Ohio State University football player Harry Miller recently announced his retirement from the game due to mental health struggles.
In a lengthy and deeply honest tweet, the offensive lineman explained his decision:
"I would not usually share such information. However, because I have played football, I am no longer afforded the privilege of privacy, so I will share my story briefly before more articles continue to ask, 'What is wrong with Harry Miller.' That is a good question. It is a good enough question for me not to know the answer, though I have asked it often."
Miller went on to explain how he'd actually reached out to his coach, Ryan Day, about his plans to die by suicide last year. Thankfully, Day put him in touch with medical professionals to try and help him.
The hidden scars
"After a few weeks, I tried my luck at football once again, with scars on my wrists and throat. Maybe the scars were hard to see with my wrists taped up. Maybe it was hard to see the scars through the bright colors of the television. Maybe the scars were hard to hear through all the talk shows and interviews. They are hard to see, and they are easy to hide but they sure do hurt. There was a dead man on the television set, but nobody knew it."
While explaining that his position as a public figure allowed him to highlight the issues for people suffering from an invisible illness, he wanted those who read his tweet to see the immediacy of the problem; an issue that so many suffer from in silence.
"If somebody's hurt can be taken seriously for once, it can be mine ... A person like me, who supposedly has the entire world in front of them, can be fully prepared to give up the world entire. This is not an issue reserved for the far and away. It is in our homes. It is in our conversations. It is in the people we love."
Miller also spoke of how he was fearful of God's reaction to his potential death by suicide:
I am not angry. I had to lose my anger because I did not know if God would forgive me if I went to him in anger. I did not know how the Host of Hosts would respond to my untimely arrival, and I did not want to tempt him."
But he also spoke of how his experience taught him about love, and even how to love his bullies:
"I learned love, the type of love that can only be pieced together by the mechanism of brutal sadness. And so I will love more than I can be hated or laughed at, for I know the people sneering need most the love that I was looking for. The cost of apathy is life, but the price of life is as small as an act of kindness.
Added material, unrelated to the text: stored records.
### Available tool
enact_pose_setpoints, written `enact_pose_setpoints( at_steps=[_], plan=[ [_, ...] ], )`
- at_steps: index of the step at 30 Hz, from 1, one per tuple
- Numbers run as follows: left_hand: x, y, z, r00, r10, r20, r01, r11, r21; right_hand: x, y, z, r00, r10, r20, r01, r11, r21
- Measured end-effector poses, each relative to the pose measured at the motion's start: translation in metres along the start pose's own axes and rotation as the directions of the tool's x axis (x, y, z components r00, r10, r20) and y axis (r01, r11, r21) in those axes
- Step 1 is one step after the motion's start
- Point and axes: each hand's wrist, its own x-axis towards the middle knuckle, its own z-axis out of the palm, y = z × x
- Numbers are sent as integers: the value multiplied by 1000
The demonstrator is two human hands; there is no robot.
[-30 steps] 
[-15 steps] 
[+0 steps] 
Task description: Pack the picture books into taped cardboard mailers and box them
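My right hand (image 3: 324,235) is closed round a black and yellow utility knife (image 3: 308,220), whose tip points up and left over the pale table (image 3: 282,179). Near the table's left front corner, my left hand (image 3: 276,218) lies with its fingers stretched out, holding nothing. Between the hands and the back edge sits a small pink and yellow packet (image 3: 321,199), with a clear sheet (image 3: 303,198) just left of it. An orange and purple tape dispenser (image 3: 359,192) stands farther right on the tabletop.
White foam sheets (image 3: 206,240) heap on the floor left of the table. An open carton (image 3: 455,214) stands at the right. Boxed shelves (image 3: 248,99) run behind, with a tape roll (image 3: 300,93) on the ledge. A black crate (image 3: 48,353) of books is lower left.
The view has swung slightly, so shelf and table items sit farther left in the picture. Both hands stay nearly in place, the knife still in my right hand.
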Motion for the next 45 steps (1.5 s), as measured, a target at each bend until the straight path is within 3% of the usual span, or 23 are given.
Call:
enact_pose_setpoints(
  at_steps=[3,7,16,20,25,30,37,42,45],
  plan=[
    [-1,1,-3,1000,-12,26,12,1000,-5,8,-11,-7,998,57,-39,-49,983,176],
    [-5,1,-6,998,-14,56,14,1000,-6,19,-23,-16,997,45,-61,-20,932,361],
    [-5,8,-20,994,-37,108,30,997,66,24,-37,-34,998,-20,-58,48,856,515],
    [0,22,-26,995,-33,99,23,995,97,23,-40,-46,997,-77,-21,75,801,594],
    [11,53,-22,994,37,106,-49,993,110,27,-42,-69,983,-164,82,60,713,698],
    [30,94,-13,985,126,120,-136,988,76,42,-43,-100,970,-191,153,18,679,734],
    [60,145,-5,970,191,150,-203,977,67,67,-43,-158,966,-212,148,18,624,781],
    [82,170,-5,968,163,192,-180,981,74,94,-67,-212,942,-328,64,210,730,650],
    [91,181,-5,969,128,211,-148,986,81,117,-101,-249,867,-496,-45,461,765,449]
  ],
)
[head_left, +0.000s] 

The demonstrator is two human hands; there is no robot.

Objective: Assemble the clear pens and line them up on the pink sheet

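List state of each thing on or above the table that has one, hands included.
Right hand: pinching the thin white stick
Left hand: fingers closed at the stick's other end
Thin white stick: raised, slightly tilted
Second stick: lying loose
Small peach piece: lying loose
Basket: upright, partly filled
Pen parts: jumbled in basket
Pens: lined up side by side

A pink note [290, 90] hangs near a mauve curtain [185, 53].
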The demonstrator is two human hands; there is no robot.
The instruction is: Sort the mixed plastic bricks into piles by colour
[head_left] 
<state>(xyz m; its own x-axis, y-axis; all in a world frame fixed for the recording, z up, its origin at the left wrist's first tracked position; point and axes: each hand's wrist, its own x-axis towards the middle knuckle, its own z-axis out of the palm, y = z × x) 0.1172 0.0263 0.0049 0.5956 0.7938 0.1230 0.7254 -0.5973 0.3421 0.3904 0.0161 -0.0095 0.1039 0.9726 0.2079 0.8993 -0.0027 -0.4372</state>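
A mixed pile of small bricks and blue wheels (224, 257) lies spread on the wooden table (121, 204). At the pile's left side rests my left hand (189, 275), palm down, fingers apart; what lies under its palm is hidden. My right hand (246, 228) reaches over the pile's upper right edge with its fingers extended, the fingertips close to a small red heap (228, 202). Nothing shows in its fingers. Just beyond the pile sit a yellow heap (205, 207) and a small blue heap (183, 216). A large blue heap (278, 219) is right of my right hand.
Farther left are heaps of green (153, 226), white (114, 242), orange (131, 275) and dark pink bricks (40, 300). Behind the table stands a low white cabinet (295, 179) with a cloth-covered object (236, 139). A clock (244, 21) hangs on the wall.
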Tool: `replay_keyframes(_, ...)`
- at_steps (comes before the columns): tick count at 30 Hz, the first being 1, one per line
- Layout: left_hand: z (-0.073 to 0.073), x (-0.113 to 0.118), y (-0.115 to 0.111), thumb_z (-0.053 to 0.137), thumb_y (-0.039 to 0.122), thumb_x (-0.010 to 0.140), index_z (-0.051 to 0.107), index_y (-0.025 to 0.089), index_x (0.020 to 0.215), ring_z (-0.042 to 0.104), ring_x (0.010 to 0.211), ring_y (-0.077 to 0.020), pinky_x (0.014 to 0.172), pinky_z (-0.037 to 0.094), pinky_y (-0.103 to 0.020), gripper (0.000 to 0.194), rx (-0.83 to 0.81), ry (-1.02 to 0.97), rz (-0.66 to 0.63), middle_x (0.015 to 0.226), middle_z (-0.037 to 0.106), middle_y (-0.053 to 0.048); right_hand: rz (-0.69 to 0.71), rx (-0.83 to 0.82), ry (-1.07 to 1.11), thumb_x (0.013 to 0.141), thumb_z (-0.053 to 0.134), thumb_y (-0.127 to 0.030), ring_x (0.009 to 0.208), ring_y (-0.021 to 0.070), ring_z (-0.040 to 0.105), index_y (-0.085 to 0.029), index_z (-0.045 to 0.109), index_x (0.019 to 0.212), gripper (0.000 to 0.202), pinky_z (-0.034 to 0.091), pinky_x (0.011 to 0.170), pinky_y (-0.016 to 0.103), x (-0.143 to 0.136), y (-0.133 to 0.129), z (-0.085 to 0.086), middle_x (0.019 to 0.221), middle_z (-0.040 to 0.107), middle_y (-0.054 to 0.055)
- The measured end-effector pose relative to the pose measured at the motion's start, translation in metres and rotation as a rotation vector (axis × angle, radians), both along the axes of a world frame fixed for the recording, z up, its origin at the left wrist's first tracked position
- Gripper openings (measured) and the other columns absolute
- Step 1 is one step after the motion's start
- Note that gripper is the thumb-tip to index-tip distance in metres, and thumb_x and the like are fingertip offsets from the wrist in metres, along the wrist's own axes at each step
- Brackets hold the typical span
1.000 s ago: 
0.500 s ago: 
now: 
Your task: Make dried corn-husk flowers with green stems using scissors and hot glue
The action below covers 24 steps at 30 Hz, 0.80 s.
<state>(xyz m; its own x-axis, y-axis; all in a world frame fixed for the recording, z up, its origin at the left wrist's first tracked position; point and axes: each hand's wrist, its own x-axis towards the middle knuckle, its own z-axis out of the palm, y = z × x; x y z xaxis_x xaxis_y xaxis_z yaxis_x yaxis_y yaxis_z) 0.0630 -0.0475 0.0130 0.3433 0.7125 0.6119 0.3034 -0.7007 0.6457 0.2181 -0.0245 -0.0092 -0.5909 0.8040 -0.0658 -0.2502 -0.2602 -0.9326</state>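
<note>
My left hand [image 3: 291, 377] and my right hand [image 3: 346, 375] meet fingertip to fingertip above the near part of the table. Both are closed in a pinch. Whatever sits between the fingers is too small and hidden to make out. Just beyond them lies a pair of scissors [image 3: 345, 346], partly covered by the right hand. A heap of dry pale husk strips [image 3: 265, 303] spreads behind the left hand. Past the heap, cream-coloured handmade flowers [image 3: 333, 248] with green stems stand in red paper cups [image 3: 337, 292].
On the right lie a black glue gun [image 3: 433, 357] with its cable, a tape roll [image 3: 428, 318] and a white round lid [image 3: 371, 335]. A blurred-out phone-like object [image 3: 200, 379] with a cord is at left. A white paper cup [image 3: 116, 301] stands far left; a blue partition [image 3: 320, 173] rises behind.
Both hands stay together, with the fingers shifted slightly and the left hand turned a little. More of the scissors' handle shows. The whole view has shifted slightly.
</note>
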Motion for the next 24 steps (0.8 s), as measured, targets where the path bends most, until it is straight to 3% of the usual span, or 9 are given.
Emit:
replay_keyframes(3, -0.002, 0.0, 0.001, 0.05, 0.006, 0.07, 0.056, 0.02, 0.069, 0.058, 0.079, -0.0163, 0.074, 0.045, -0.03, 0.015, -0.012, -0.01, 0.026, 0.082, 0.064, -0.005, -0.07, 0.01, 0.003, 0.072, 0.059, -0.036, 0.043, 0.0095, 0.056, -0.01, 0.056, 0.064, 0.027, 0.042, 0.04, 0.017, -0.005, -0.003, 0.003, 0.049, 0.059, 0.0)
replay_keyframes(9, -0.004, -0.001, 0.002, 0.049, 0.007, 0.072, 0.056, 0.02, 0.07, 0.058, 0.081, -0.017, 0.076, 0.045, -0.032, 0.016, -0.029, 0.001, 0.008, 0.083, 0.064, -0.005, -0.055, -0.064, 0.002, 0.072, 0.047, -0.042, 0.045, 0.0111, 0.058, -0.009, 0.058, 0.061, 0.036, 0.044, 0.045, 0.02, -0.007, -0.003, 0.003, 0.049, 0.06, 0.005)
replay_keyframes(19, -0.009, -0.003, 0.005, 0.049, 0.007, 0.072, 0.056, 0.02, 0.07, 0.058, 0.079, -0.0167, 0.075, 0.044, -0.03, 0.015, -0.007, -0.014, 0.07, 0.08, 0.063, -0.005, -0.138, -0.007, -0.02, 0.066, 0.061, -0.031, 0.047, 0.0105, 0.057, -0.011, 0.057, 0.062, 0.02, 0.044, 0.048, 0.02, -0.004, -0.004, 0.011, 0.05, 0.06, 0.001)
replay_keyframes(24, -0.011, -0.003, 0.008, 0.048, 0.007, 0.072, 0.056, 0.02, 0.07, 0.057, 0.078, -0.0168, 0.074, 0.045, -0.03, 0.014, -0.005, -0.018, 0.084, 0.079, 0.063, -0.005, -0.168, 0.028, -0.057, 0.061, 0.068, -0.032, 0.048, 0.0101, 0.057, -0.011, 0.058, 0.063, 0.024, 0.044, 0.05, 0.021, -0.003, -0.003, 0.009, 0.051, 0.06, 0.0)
I am a life preserved by the kindness that was offered to me by others when I could not produce kindness for myself."
A chance for a future
Had it not been for Day's intervention, and the infrastructure put in place, Miller believes he would not be here today:
"If not for him and the staff, my words would not be a reflection. They would be evidence in a post-mortem."
Miller explains how he is using his experience to help others in the program at Ohio State, and hopes other athletic departments nationwide will be inspired by his story. And towards the end of the message Miller states:
"God bless those who love. God bless those who weep. And God bless those who hurt and only know how to share their hurt by anger, for they are learning to love with me."
His courageous tweet was not only inspiring and profound, but filled with the raw pain that he has suffered. Hopefully he will encourage others to view mental illness in a new light, and to seek to understand the pain of those who suffer.
He signs off with Dum Spiro Spero, "While I breathe, I hope." And it is that notion of hope that we must all cling to in difficult times.
The National Suicide Prevention Hotline at 1-800-273-TALK (8255) is available for anyone suffering from emotional distress or suicidal thoughts.